Yes, I fucked up National Blog Posting Month but, I have been working on NaNoWriMo and my brain hurts. I started this novel on November first, unfortunately, I have been reading a series of books, throughout. My brain tried to intertwine the two so I had to whomp out all the bits that do not fit my story.
This is the first fiction I have written in a couple years that may actually be publishable. I am a nonfiction writer, I know that. My writing is based on my life, my experiences, for the most part. It is only when my brain delves into fiction that writing becomes difficult for me.
Don’t get me wrong, this journal is not good writing, it is always “stream of consciousness” and never edited for grammar or spelling. It is the one place in the world I can let it all go. Or I used to be able to let it go. Over the years it has become more difficult as more and more people from my life come to read it. Just offhand I know my sisters do (hi Mary and Katie!,) my best friends do (Hi Huzzy and Stacy!) as well as a multitude of local people that found me through my Hurricane Isabel pictures, or from when I finally gave up on keeping “Suzy Smith” and “Susan Pietras-Smith” as two separate people.
Hiding from who I am has never worked for me. The more I hide it, the worse things become. Over the last few years, as my writing here as become less and less (except for NaBlPoMo and Holidailies) I have felt trapped within myself.
Then, I’ll write an entry that actually means something and having it sitting out there is hard. There are two from this past few months that are difficult to have out there, one that I can not reread as it brings me back to the 19/20 year old Susan who I don’t really like all that much. She had issues, major issues, that were compounded by bad choices, bad relationships, and other things that make me cringe.
I left her behind until August of this year, until seeing one person let all that bullshit flood back. It took a couple months to get past that, to put that time of my life to rest. It has finally worked. It is gone, I have laid ghosts to rest that I never did before.
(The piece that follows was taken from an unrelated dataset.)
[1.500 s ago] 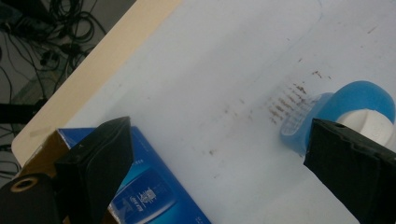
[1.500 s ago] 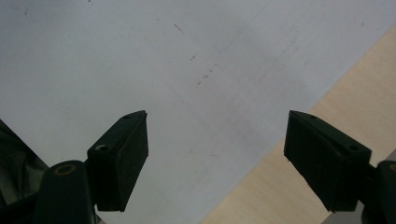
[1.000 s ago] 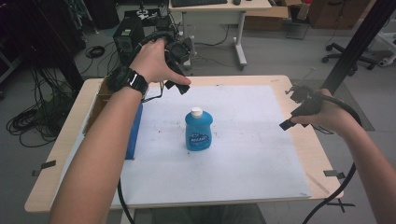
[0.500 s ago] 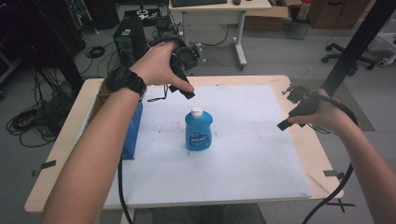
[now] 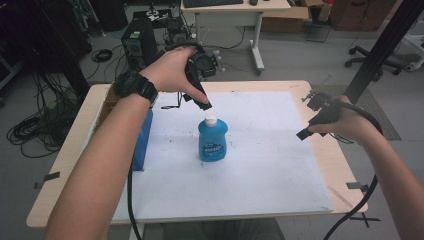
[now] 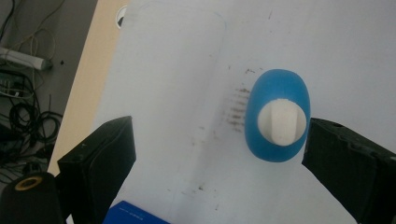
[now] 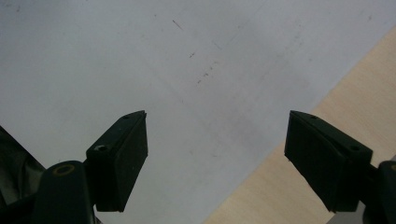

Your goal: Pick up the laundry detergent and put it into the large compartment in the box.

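Standing upright near the middle of the desk (image 5: 280,220), blue bottle (image 5: 212,141), likely light, slick-sided plastic, best pinched at its body; hovering above it, left gripper (image 6: 219,154) gaping; right gripper (image 7: 215,154) likewise spread near the right edge.

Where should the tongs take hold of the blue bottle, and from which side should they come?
Probably the blue bottle is best gripped from above, around its body just under the white cap. It stands upright, and from above its body is an oval, so the jaws should close across the narrow width. The left tongs hang open over it.
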`<state>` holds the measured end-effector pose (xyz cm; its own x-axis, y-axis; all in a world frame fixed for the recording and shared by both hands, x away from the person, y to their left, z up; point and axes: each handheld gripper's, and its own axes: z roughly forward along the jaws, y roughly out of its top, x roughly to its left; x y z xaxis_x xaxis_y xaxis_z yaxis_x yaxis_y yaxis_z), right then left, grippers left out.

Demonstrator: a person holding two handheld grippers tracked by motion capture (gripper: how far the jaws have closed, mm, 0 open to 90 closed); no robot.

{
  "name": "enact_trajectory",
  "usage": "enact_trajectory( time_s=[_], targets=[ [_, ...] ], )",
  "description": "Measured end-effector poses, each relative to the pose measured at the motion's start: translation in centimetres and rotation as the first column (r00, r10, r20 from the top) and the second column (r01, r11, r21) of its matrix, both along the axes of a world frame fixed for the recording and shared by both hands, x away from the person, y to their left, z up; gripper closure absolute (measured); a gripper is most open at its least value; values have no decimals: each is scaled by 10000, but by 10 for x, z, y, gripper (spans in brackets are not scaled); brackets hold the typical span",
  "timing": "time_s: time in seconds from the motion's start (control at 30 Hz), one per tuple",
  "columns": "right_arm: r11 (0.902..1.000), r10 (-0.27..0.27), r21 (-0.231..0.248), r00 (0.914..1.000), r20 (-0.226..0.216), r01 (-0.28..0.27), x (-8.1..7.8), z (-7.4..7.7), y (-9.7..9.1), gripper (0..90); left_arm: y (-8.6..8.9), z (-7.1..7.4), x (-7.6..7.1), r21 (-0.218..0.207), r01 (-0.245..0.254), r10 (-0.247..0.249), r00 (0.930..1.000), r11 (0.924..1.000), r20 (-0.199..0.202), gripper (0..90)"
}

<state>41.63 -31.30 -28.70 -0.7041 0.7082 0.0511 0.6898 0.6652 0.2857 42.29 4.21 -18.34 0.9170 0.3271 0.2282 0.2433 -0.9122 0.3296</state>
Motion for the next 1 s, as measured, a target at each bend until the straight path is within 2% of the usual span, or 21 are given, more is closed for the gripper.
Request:
enact_trajectory(
  time_s=[0.13, 0.57, 0.77, 0.87, 1.0],
  targets=[
    [10000, -18, 11, 10000, 3, 18, 0, 0, -1, 219, -4, 1, -1, 108, 451, -451, 9990, 9989, -19, 119],
    [10000, -47, 14, 10000, 7, 47, 0, 1, -3, 218, -11, 0, -3, 180, 976, -978, 9952, 9951, 80, 120],
    [10000, -59, 8, 10000, -26, 59, -1, 0, -3, 218, -15, -1, -4, 277, 1408, -1409, 9900, 9897, 32, 125],
    [10000, -75, -2, 10000, -33, 75, -1, 0, -4, 218, -16, -2, -5, 445, 1743, -1740, 9847, 9837, -98, 126],
    [10000, -87, 5, 10000, -19, 87, -1, 0, -5, 218, -17, -3, -5, 485, 1845, -1839, 9828, 9816, -177, 125]
  ],
)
This seems to have been the year for that. I don’t know if it is turning 35 this year, or seeing people from my past so much, but, I have let things go, emotionally I have worked through parts of me that I had squashed down. Or I don’t know if it due to having had cancer. I know that once I was past the initial fear, the surgery, the recovery, that I was facing, well there is no better word for it, demons of my past.
It seems as if my mind wanted to purge all the bad, to embrace the good, to heal not only my body from the cancer, but my emotions from the cancer of all the bad that still dwelled within me.
I’m better now, there is a clear future ahead, where Tony and I move on to the next part of our life, and letting go of the old stuff. We both have to let go of the horrible things that tested our relationship, that tried to tear us apart, but never succeeded. With that we are moving. Only a short distance from here but, into a small home of our own. It’ll be just the two of us, again.
It is time to move on to us, to be together as our own little family, just the two of us, and let go of the other things. Yes, even without children of our own, we are a family. For 14 years we have been a family, even before we were married, we were family. From the first time we went out, it was us, there was never any doubt.
Now, we are full circle back to us, not our families, or the kids in the families, not my cancer. Don’t get me wrong, we love our families, the kids, (not so much the cancer) but, it is time to be us, no matter what.